JEMPOL


Biasanya orang paling senang kalau mengerjakan sesuatu kemudian dipuji oleh orang sambil mengatakan, “Jempol” dengan menaikkan jempol ke atas. Sebaliknya, kalau jempol diacungkan ke bawah…ditambah mimik mencibir sang pemilik jempol…aduh …rasanya pasti kesal! Tentunya yang dimaksud dengan jempol disini adalah jari pertama atau lebih dikenal dengan ibu jari. Jadi, bukan Jempol di Negeri Sembilan, Malaysia.

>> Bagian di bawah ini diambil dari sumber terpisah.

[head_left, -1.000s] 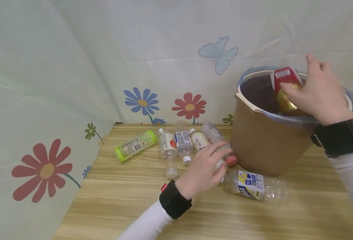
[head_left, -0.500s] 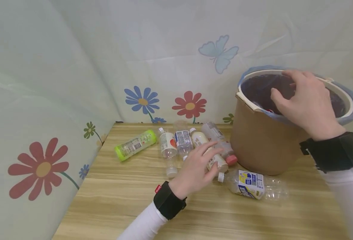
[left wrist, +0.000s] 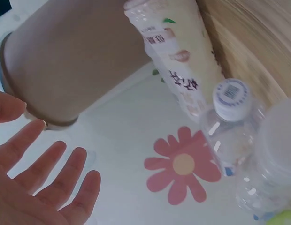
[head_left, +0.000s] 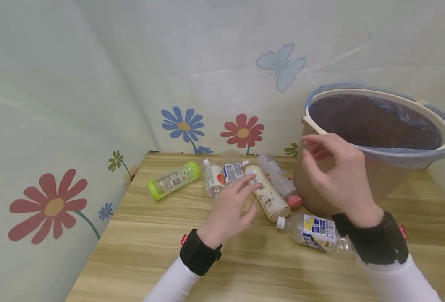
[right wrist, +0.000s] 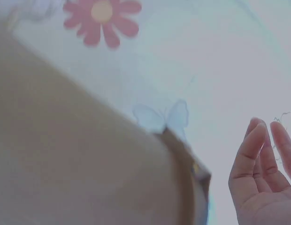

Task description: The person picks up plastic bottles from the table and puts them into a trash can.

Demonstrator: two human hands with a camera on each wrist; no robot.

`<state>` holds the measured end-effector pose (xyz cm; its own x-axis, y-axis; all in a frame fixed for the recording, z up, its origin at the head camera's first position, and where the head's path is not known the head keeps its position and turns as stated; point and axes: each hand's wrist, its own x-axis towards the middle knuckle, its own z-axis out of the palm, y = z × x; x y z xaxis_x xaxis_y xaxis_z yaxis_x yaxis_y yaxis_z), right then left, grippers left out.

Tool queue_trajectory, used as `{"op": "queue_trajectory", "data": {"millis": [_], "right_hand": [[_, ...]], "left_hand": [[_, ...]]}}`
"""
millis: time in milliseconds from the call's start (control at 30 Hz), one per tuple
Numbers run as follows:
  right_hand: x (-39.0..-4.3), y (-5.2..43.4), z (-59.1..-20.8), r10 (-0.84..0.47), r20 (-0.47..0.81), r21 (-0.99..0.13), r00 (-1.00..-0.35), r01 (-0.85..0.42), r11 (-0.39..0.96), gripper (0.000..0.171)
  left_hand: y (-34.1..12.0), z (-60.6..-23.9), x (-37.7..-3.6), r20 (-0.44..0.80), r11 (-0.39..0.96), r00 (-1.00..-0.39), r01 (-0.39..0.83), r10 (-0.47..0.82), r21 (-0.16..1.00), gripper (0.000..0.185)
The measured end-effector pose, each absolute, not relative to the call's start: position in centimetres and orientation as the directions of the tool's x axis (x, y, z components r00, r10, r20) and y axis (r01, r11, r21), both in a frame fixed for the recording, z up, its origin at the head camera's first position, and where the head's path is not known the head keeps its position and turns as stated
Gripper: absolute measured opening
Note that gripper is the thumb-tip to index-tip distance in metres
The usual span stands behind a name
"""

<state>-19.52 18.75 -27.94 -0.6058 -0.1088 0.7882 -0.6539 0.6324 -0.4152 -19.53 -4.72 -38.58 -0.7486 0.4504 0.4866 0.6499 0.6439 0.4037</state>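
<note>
In the head view, the left hand (head_left: 226, 216) holds nothing, its fingers spread loosely beside a cream-labelled plastic bottle (head_left: 265, 193) lying on the wood-grain surface (head_left: 132, 260); whether a fingertip touches it is hard to tell. The right hand (head_left: 337, 172), fingers gently bent and thumb apart, is likewise without a load, in front of a brown bin (head_left: 388, 178) with a blue plastic liner (head_left: 415, 157). Below it lies a clear bottle with a blue-and-yellow label (head_left: 317, 230). A clear bottle with a red cap (head_left: 279, 174) lies between the cream-labelled plastic bottle and the bin.

The left wrist view shows that hand's fingers wide.

The right wrist view shows the bin's blurred wall and the bent fingers (right wrist: 246, 159).
</note>
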Motion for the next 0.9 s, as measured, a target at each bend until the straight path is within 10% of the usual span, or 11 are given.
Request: {"op": "queue_trajectory", "data": {"millis": [900], "right_hand": [[-19.4,13.5,-40.8,-0.105,0.490,-0.643,-0.865,-0.440,0.626,0.039]], "left_hand": [[-8.5,-43.0,-20.9,0.416,0.775,-0.779,0.589,0.469,0.229,0.047]]}}
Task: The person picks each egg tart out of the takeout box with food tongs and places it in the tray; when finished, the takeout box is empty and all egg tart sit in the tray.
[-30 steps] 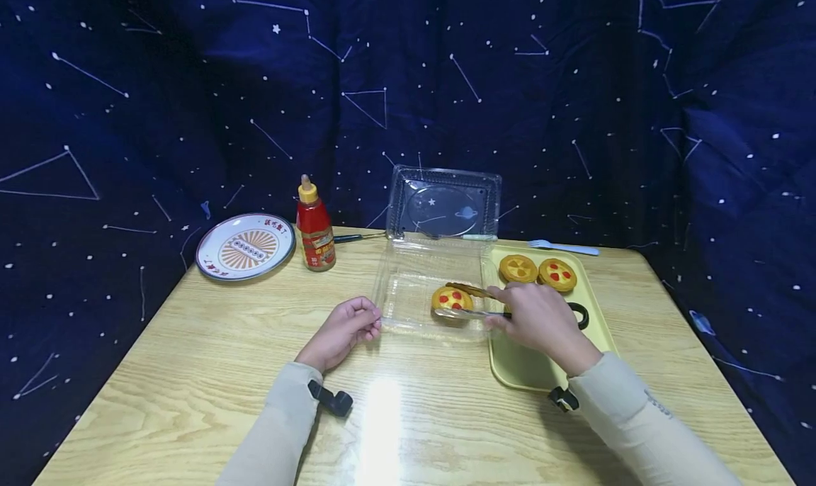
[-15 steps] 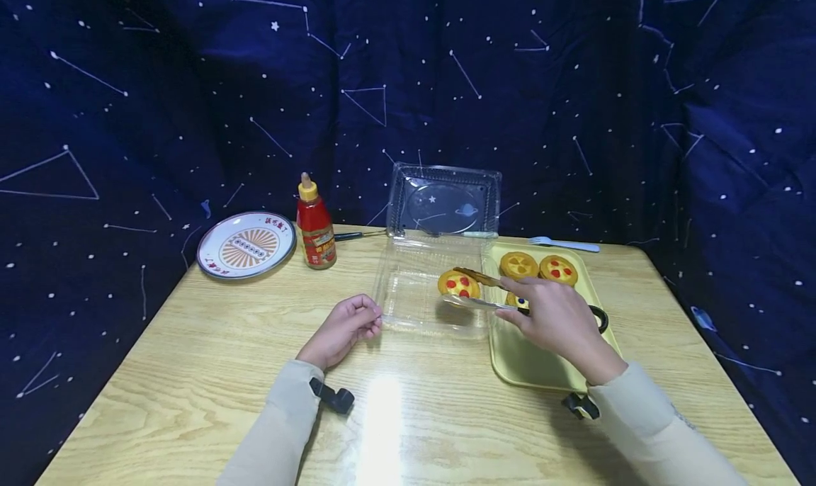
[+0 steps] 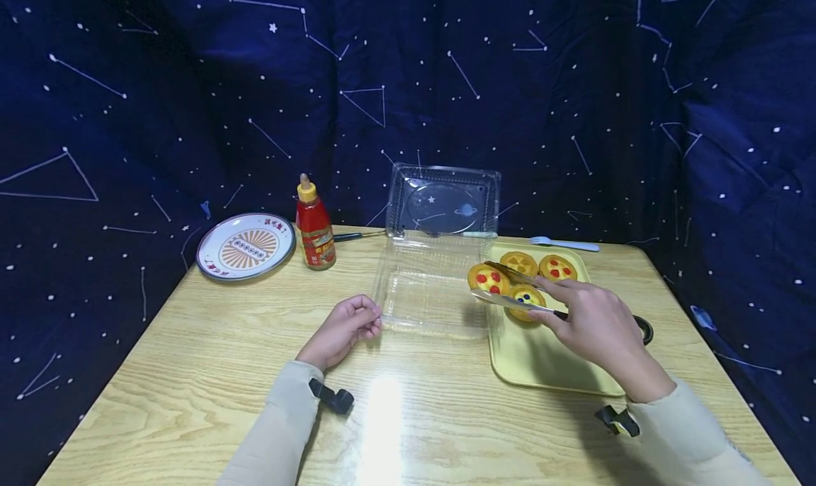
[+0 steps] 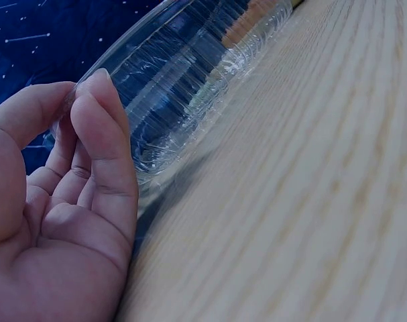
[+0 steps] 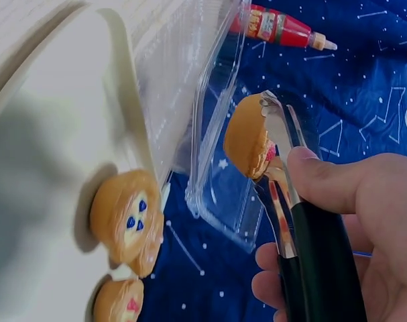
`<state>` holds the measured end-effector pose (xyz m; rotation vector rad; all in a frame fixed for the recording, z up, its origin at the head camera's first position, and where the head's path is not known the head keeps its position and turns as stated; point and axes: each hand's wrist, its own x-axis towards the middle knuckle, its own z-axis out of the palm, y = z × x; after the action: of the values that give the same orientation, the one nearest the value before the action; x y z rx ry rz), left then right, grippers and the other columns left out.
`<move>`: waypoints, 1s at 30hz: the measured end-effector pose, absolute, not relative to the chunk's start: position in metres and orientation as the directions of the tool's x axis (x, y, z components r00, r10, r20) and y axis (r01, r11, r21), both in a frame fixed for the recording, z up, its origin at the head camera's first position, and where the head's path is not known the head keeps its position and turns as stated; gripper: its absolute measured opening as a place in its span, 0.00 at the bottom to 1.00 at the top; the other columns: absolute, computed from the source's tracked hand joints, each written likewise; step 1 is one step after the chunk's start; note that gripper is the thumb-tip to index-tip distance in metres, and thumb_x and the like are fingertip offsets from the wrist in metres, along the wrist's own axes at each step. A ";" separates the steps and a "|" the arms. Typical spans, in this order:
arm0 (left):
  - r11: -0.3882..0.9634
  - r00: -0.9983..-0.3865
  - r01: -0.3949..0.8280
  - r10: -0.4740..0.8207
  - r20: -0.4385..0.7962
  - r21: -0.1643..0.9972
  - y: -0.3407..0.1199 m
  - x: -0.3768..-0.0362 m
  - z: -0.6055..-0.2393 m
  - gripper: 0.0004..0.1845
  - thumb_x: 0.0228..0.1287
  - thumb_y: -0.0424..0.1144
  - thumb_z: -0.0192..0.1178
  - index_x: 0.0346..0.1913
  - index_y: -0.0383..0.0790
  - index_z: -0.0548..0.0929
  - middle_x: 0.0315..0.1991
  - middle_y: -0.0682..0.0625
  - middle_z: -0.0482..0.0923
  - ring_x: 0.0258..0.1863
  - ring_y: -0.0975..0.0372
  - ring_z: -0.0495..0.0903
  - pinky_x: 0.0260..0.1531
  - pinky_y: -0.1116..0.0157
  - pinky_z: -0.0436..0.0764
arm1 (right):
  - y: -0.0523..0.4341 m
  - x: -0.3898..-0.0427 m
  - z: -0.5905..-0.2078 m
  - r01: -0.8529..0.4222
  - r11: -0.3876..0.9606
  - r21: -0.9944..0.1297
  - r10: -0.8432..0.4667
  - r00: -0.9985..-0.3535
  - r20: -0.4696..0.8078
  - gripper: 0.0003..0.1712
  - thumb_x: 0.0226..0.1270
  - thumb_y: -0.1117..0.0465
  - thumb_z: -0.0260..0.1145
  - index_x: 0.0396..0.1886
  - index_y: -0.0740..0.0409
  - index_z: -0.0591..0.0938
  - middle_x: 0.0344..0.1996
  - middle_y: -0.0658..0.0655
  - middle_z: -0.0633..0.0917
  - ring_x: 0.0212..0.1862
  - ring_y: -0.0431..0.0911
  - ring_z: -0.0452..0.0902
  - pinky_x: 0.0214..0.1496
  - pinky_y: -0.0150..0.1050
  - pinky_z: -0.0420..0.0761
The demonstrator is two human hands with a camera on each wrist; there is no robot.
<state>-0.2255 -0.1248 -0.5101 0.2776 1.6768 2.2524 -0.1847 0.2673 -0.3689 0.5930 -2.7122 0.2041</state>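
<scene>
On the wooden worktop [image 3: 210,373], the left hand [image 3: 339,332] is resting beside the clear plastic clamshell box [image 3: 428,287], with its thumb and fingers pinching the front left corner of the box. The box is standing open, its lid leaning up against the starry blue cloth [image 3: 159,89] behind. The right hand [image 3: 596,324] is gripping black-handled metal tongs [image 3: 510,287], and the tongs are clamping a small tart with red dots [image 3: 488,278]. This tart is hanging in the air over the border between the box and the yellow tray [image 3: 542,362]. Three more tarts are lying on the tray: one with blue dots [image 3: 528,300] just under the tongs and two [image 3: 538,265] at the back. A red sauce bottle [image 3: 314,225] and a patterned plate [image 3: 245,246] are standing to the left, and a fork [image 3: 564,245] is lying behind the tray.
</scene>
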 end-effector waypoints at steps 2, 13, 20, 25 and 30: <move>-0.261 -0.930 -0.137 0.366 -0.034 0.956 -0.125 -0.225 -0.510 0.05 0.73 0.32 0.55 0.39 0.33 0.74 0.32 0.44 0.77 0.29 0.61 0.79 0.28 0.72 0.78 | 0.273 -0.182 -0.368 -0.419 0.906 -0.059 -0.367 -0.846 0.386 0.33 0.57 0.45 0.75 0.61 0.52 0.81 0.42 0.60 0.87 0.32 0.56 0.82 0.27 0.54 0.77; -0.252 -0.929 -0.137 0.368 -0.036 0.958 -0.125 -0.224 -0.510 0.05 0.73 0.33 0.55 0.39 0.33 0.73 0.33 0.43 0.77 0.29 0.62 0.79 0.29 0.72 0.78 | 0.309 -0.168 -0.373 -0.347 0.936 -0.060 -0.295 -0.866 0.404 0.33 0.55 0.45 0.76 0.59 0.54 0.82 0.39 0.58 0.86 0.30 0.55 0.80 0.22 0.53 0.74; -0.254 -0.926 -0.130 0.376 -0.026 0.958 -0.126 -0.224 -0.511 0.06 0.73 0.34 0.56 0.40 0.33 0.74 0.33 0.43 0.77 0.29 0.62 0.79 0.29 0.72 0.78 | 0.331 -0.163 -0.377 -0.302 0.949 -0.088 -0.244 -0.884 0.399 0.34 0.55 0.44 0.76 0.59 0.56 0.82 0.41 0.61 0.86 0.28 0.55 0.79 0.20 0.51 0.71; -0.253 -0.927 -0.122 0.376 -0.018 0.960 -0.126 -0.225 -0.512 0.05 0.74 0.34 0.55 0.40 0.34 0.74 0.33 0.43 0.77 0.29 0.62 0.79 0.29 0.72 0.78 | 0.346 -0.159 -0.380 -0.259 0.959 -0.112 -0.198 -0.900 0.389 0.34 0.55 0.43 0.75 0.59 0.55 0.82 0.46 0.64 0.85 0.34 0.63 0.81 0.24 0.59 0.73; -0.256 -0.930 -0.122 0.368 -0.020 0.959 -0.126 -0.225 -0.512 0.05 0.74 0.33 0.54 0.39 0.34 0.74 0.33 0.43 0.77 0.29 0.61 0.79 0.29 0.72 0.79 | 0.359 -0.156 -0.384 -0.210 0.969 -0.132 -0.151 -0.921 0.360 0.35 0.56 0.41 0.74 0.59 0.55 0.82 0.47 0.66 0.84 0.38 0.67 0.79 0.26 0.63 0.72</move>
<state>-0.2250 -0.1258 -0.5120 0.2981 1.6879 2.2497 -0.1559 0.3586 -0.3839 0.2617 -2.7644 0.2387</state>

Jempol punya banyak fungsi dalam komunikasi non-verbal. Orang Jawa yang santun tidak boleh menunjuk sesuatu menggunakan jari telunjuk. Sebagai gantinya mereka mengepalkan jari-jari kecuali jempol dan mengarahkan jempol kearah yang dituju. Hal yang sama dilakukan oleh para hitch hiker  yang mau menumpang dalam perjalanan. Bedanya, kalau orang Jawa santun menunjuk sambil merendahkan badan dengan posisi tangan yang merapat badan serta jempol merapat pada kepalan, para pelancong gratisan ini berdiri tegak (biasanya di pinggir jalan) dan mengacungkan jempol dengan tangan terentang dan jempol tegak dari kepalan.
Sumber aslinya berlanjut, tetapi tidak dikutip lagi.